Data extracted from a collection
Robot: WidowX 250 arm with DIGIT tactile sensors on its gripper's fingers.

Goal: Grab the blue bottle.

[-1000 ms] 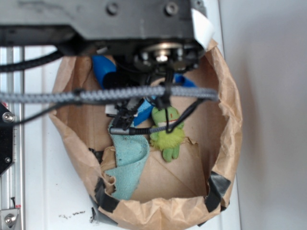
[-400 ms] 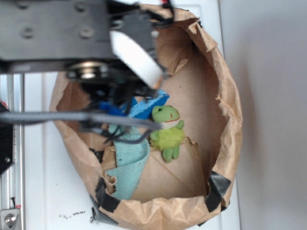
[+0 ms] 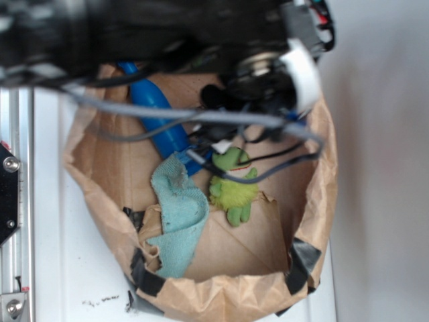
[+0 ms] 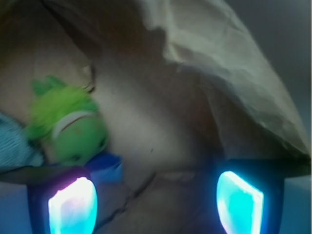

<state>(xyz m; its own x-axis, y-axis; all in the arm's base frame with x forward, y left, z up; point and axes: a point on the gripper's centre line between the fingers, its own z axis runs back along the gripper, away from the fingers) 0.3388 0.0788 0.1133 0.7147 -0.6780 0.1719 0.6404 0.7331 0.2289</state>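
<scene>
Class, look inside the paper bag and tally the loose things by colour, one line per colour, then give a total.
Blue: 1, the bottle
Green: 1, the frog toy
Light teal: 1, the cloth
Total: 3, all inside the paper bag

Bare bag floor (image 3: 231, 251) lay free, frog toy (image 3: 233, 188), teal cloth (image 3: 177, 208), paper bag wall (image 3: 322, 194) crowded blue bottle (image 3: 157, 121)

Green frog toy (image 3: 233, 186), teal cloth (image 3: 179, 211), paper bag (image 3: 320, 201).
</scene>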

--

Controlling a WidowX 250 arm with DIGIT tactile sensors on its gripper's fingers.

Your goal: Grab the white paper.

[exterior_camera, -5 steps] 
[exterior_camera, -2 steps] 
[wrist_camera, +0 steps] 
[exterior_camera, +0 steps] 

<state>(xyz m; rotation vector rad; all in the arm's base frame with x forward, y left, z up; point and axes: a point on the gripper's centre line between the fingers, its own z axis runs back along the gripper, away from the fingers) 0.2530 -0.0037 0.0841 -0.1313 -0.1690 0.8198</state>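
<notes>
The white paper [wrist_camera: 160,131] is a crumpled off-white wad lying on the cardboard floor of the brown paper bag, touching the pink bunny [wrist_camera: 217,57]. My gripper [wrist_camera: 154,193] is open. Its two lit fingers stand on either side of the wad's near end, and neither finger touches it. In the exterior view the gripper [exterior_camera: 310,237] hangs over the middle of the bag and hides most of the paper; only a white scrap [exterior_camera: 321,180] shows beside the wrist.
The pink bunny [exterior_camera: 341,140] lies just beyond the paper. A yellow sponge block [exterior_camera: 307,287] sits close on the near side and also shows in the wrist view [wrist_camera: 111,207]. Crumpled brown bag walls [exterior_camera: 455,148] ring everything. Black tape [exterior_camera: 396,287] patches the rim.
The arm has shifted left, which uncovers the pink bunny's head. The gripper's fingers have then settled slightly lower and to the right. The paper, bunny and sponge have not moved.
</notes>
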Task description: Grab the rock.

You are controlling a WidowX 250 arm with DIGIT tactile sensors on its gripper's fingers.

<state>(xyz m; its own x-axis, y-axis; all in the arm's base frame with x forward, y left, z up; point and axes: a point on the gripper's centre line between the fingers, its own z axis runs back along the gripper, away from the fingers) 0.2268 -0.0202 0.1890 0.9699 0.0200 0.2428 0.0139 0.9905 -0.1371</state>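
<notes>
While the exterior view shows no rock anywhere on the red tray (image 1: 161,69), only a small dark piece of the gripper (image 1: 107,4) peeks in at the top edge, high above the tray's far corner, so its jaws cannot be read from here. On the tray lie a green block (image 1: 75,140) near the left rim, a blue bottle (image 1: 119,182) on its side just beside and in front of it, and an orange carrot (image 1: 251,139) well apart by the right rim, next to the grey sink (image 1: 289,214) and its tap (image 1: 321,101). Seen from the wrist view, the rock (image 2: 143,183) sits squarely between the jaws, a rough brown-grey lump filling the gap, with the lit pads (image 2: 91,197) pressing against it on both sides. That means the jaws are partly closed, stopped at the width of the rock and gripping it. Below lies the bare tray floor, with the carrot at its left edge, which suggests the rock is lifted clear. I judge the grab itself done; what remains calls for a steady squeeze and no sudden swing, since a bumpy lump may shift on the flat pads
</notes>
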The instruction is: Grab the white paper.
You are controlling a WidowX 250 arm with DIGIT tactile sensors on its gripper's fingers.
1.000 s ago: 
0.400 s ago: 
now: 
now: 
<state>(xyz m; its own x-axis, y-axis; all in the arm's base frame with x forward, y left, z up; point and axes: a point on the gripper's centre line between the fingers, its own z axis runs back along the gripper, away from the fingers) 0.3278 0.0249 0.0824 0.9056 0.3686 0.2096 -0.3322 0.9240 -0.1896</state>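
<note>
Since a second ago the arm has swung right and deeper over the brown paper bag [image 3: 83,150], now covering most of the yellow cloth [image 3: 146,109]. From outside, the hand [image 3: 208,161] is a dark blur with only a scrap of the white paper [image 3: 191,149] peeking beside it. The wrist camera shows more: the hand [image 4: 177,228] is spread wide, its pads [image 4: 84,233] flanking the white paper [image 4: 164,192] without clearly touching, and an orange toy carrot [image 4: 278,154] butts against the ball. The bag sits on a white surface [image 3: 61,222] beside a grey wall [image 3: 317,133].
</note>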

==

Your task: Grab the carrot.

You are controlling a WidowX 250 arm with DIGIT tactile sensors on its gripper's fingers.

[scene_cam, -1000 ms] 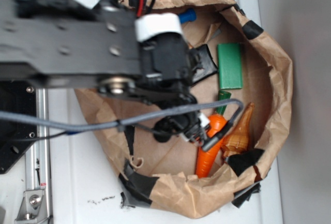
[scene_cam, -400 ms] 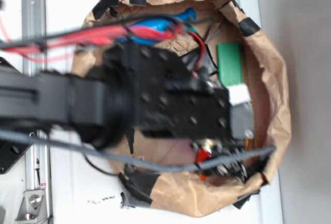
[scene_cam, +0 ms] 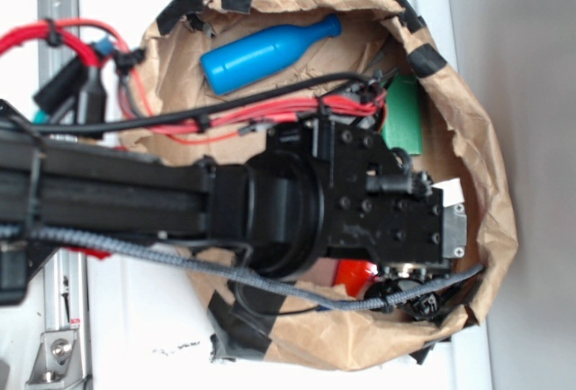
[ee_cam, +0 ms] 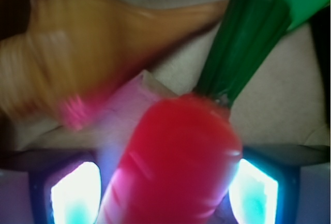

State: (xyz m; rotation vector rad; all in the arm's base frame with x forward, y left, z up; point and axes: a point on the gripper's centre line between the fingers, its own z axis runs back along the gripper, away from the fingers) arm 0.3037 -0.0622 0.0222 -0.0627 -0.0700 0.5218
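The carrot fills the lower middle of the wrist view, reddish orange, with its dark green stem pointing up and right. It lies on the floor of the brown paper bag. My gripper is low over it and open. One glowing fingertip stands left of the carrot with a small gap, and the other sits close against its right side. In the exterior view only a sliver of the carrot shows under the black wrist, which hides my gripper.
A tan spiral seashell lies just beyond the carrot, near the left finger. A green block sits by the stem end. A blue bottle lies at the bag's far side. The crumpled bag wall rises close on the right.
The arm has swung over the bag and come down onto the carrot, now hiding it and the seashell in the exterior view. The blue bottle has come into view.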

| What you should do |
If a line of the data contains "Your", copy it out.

| Answer |
Your goal: Grab the white paper.
Your task: Grab the carrot.

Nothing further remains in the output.